As chairman of the Senate Health, Education, Labor, and Pensions Committee from 2015 to 2021, Alexander shepherded 91 bills that became law. He was principal sponsor of many of these, including the 2015 “Every Student Succeeds Act,” which President Obama called “a Christmas Miracle,” and the Wall Street Journal described as the “largest devolution of federal control to the states in a quarter century.”

In 2016, the nation’s governors created the James Madison Award to recognize members of Congress who support federalism and the 10th Amendment of the U.S. Constitution guaranteeing states’ rights. The governors named Sen. Alexander as the first-ever recipient of the award for his work to fix No Child Left Behind.

As Governor, Alexander benefited Tennessee through both supporting private industry and improving the public sector. He helped bring the auto industry to Tennessee, recruiting Nissan and Saturn to open factories in the state and sponsoring three major road programs. Alexander led Tennessee to become the first state to compensate teachers more for teaching effectively and departed office with a state government that employed fewer employees, established the third-lowest per capita taxes in the nation, earned a AAA bond rating, and had zero road debt.

His colleagues elected him Chairman of the National Governors Association (1985-1986) and of U.S. Senate Republican Conference (2007-2012).

In addition to this commitment to public service and leadership, Alexander co-founded a Nashville law firm and two successful businesses:  Blackberry Farm, Inc. (1976) and Corporate Child Care, Inc. (1987). He is a classical and country pianist and the author of seven books.

Lamar Alexander is a seventh-generation East Tennessean, born July 3, 1940, in Maryville. His father was an elementary school principal and his mother was a preschool teacher. He married Leslee (Honey) Buhler on January 4, 1969, and they had four children.

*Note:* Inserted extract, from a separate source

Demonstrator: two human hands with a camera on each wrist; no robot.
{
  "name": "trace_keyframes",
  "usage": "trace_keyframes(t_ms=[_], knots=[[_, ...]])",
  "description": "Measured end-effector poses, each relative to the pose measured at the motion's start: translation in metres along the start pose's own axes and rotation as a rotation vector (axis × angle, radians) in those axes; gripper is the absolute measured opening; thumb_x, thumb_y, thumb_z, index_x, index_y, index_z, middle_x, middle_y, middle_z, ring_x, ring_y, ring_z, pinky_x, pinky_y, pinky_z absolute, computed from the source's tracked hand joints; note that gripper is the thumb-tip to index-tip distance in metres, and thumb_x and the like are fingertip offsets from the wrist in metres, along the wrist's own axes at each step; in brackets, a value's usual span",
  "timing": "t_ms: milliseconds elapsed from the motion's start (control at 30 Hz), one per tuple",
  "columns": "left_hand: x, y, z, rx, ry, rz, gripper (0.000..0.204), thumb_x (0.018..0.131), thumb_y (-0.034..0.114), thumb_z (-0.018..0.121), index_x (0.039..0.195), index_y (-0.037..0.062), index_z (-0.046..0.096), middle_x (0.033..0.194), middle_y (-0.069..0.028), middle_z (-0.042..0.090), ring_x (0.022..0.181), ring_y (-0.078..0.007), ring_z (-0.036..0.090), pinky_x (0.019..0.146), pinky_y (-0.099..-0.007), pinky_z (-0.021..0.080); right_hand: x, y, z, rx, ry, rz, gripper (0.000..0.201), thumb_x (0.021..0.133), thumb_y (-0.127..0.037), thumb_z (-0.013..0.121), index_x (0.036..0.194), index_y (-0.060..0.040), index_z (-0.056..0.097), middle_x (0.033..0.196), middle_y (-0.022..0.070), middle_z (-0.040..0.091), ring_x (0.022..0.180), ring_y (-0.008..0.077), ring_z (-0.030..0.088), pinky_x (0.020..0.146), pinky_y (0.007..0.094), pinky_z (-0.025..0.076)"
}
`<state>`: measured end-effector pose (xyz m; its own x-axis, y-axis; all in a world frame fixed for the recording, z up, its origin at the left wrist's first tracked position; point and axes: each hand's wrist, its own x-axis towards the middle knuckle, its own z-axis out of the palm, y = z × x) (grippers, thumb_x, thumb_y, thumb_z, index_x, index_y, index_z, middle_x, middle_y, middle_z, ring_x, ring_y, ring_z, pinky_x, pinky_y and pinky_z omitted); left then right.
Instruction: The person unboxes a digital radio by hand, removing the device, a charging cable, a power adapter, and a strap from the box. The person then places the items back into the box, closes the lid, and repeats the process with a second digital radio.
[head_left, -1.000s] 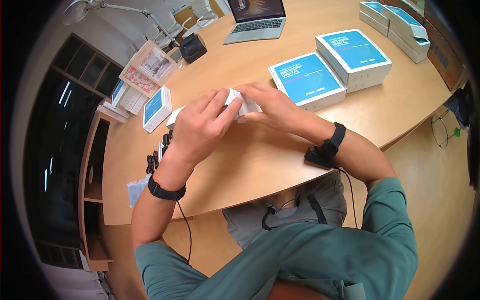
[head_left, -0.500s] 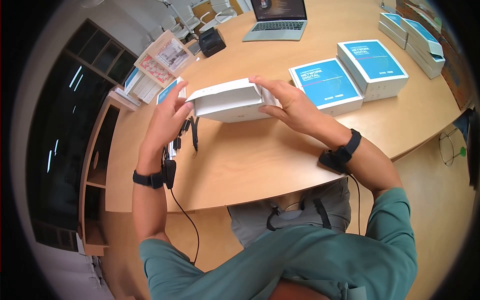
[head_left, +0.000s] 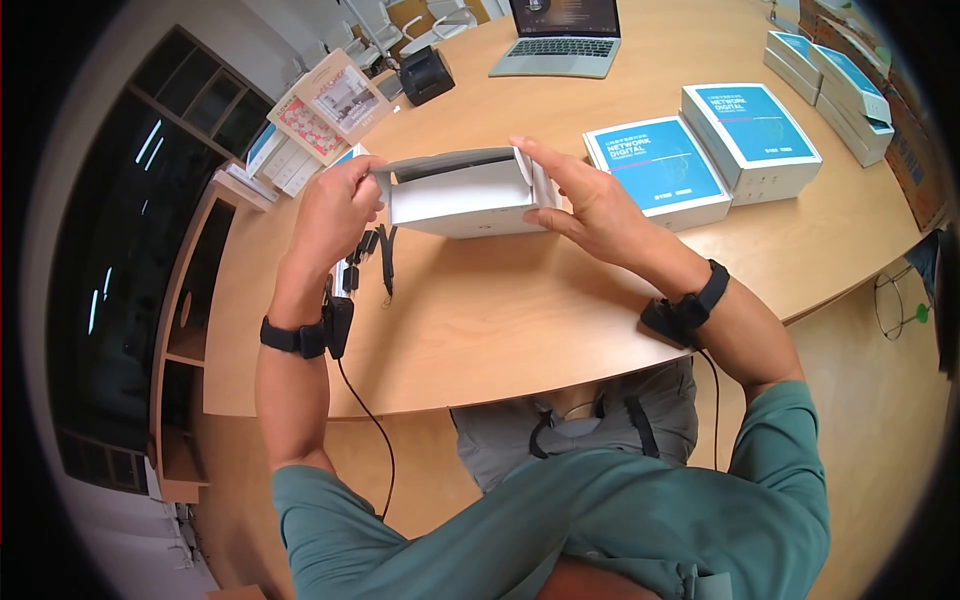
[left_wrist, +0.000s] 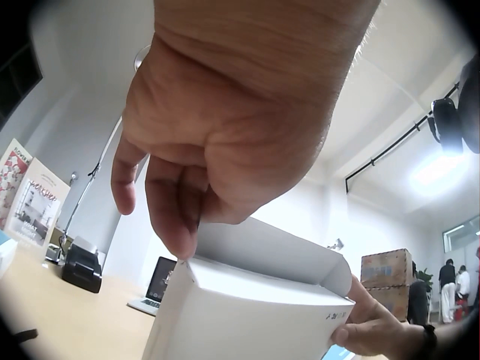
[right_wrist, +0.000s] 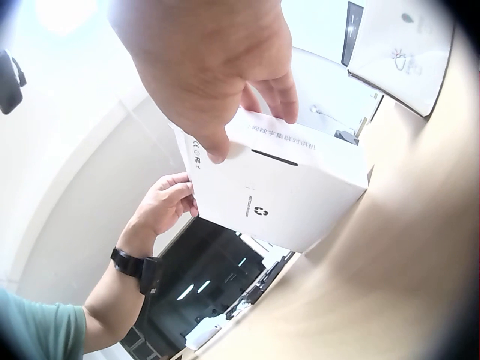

Martin West is the academic dean and Henry Lee Shattuck professor of education at the Harvard Graduate School of Education, a member of the Massachusetts Board of Elementary and Secondary Education, a faculty research fellow at the National Bureau of Economic Research, and editor-in-chief of Education Next, a journal of opinion and research on education policy. He is also deputy director of the Program on Education Policy and Governance at Harvard’s Kennedy School.

Dr. West is a political scientist who studies the politics of K-12 education in the United States and how education policies affect student learning and non-cognitive development. He previously worked as a senior advisor to Senator Lamar Alexander, ranking member of the Senate Committee on Health, Education, Labor, and Pensions, taught at Brown University, and was a research fellow at the Brookings Institution. Dr. West lives in Mass., with his wife and three sons.